The input files are not particularly Spark-friendly. With doParquet = true they will be converted into
Parquet files on the first run and used from then on. The originial .txt files can then be deleted.
// convert the input files to parquet on the first run, original .txt files can be deleted then
// parquet is compressed but can be read in a scalable way, other than original .txt.gz files
val doParquet = true
User ids are split on the @ characters. If your dataset uses a different separator between login and domain, set this here:
// user ids are split on this pattern to extract login and domain
val userIdSplitPattern = "@"
The Spark application prints some statistics of the dataset. Computing these is expensive and only needed once. You should run this at least once to see if assumption of the code hold for the particular dataset.
// prints statistics of the dataset, this is expensive so only really needed once
// this is particularly faster with parquet input files (see doParquet)
val doStatistics = false
The RDF files will be a multiple in size of the input files. Compressing them saves disk space at the extra cost of CPU.
// written RDF files will be compressed if true
val compressRdf = true
Some input files are known to have duplicate rows.
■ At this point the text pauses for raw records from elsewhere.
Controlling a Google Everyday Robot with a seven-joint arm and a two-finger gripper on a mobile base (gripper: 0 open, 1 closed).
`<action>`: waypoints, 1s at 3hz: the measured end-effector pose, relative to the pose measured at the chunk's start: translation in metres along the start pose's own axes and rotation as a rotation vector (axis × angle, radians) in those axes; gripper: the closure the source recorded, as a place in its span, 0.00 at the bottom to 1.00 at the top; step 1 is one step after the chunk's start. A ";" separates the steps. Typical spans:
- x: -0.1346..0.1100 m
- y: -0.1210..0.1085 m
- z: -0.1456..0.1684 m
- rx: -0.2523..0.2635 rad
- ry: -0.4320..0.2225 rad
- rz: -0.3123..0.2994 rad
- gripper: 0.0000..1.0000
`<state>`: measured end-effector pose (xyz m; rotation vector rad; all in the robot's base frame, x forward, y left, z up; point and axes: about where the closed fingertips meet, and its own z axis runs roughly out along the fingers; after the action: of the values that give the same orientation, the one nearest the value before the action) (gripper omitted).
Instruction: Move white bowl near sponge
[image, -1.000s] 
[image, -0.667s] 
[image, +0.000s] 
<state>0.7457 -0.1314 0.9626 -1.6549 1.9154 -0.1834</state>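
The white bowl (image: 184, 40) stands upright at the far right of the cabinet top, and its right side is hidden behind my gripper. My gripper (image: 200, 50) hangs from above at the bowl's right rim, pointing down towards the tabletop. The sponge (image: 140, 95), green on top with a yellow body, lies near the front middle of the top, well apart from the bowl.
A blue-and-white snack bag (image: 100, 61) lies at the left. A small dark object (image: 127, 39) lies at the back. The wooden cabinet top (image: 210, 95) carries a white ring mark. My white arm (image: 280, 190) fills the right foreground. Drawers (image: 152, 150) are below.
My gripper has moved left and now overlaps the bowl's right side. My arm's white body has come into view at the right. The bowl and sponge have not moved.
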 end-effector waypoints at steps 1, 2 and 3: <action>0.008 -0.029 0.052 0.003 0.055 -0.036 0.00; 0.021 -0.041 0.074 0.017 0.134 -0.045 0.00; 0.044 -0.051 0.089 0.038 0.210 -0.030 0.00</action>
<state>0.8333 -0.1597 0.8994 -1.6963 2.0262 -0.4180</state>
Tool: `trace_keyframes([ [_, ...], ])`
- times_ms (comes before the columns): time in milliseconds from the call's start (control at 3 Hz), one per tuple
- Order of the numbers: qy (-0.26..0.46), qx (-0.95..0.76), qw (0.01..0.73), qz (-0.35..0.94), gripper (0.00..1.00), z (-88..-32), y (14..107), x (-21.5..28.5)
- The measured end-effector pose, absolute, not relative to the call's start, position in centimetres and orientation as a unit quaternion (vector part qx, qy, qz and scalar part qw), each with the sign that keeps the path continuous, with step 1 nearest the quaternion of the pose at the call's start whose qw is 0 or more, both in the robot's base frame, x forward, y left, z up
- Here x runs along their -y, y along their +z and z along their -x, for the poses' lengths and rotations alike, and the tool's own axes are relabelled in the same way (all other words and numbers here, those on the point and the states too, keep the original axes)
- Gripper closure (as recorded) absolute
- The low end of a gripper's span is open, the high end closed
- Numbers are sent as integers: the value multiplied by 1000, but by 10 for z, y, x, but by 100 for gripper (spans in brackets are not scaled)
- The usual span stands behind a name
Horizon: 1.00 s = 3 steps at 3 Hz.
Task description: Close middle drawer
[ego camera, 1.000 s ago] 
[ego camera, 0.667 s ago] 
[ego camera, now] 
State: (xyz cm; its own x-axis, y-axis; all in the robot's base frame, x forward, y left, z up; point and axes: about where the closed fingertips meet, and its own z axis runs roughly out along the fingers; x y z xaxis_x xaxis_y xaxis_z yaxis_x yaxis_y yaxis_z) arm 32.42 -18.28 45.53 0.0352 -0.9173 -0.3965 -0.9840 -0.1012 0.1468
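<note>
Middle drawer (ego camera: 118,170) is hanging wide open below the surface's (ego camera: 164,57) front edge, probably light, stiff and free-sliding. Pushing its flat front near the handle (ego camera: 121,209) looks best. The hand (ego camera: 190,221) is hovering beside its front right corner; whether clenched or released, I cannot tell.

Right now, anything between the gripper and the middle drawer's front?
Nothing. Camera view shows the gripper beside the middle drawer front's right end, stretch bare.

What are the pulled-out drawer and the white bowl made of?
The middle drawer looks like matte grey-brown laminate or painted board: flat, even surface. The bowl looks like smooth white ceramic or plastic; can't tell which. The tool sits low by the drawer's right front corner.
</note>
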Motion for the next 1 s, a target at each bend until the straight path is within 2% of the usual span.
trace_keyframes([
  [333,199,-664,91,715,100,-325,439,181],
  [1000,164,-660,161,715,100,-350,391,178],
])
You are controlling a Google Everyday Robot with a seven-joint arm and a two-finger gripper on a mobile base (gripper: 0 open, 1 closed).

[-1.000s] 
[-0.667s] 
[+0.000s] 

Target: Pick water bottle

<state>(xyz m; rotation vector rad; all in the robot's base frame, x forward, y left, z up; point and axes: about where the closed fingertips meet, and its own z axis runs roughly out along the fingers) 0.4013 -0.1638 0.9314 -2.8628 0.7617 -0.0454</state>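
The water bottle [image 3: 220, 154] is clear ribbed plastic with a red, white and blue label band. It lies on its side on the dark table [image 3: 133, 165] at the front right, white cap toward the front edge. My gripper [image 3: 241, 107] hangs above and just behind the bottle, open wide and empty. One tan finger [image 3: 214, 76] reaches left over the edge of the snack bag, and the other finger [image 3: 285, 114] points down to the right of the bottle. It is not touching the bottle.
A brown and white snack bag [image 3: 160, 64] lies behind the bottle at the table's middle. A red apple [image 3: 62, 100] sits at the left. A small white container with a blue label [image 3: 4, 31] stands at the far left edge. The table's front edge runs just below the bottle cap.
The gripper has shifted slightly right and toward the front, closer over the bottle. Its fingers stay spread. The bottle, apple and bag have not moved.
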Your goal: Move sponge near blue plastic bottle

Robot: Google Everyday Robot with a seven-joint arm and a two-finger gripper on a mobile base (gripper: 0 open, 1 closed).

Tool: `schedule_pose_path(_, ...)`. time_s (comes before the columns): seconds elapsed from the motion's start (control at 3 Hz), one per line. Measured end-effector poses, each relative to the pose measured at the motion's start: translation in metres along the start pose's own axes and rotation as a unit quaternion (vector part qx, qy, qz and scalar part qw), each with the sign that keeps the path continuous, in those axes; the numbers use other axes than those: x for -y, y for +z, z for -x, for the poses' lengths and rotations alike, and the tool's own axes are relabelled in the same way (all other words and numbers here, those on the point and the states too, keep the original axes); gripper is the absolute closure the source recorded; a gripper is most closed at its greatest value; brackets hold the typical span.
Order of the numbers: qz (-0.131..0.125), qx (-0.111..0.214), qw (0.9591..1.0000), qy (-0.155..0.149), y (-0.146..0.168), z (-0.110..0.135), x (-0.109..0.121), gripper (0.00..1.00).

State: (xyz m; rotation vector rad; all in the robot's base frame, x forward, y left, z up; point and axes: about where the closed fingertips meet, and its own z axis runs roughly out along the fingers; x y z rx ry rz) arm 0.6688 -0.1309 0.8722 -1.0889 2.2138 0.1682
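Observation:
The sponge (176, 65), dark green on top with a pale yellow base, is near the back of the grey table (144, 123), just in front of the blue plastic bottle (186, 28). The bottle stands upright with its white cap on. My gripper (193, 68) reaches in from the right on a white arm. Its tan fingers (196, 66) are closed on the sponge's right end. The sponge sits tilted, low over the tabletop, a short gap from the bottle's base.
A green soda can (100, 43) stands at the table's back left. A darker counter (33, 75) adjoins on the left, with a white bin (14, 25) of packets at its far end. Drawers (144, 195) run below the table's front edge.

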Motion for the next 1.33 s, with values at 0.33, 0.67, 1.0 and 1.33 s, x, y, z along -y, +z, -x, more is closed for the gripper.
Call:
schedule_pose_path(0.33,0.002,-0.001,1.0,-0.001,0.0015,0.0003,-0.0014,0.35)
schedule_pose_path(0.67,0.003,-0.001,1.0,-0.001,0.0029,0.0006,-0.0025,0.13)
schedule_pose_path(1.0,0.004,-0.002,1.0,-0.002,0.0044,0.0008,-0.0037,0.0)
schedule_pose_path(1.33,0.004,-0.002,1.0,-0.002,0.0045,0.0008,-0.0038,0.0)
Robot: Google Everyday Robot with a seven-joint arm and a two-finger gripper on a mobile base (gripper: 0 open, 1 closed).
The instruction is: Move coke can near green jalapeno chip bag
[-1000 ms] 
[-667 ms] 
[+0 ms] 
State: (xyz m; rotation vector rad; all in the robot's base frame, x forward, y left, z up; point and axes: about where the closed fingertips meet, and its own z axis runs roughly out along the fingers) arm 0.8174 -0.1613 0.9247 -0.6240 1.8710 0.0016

These are duplicated by the Spark application by adding
an optional occurrences predicate to those events that occur multiple times in the input files.
Computing these extra predicates is expensive and only needs to be done for files when duplicate rows are known to exist.
The statistics provide such information for all input files.
// tables with duplicate rows need to be de-duplicated
// deduplication is expensive, so only set to true if there are duplicate rows
// you can set doStatistics = true to find out
val deduplicateAuth = false
val deduplicateProc = false
val deduplicateFlow = true
val deduplicateDns = false
val deduplicateRed = true
In uk/co/gresearch/dgraph/lanl/package.scala you can switch from int time
to proper Dgraph datetime timestamps.
Instead of
def timeLiteral(time: Int): String = literal(time, integerType)use this timeLiteral implementation:
def timeLiteral(time: Int): String =
literal(Instant.ofEpochSecond(time).atOffset(ZoneOffset.UTC).toString, datetimeType)Here you could also offset the int time to any time epoch other than 1970-01-01.
Switching to datetime timestamps requires you to also modify the dgraph.schema.rdf. Instead of
<time>: int @index(int) .
<start>: int @index(int) .
<end>: int @index(int) .
you should now use
<time>: dateTime @index(hour) .
<start>: dateTime @index(hour) .
<end>: dateTime @index(hour) .
All this allows you to benefit from datetime indices rather than integer index.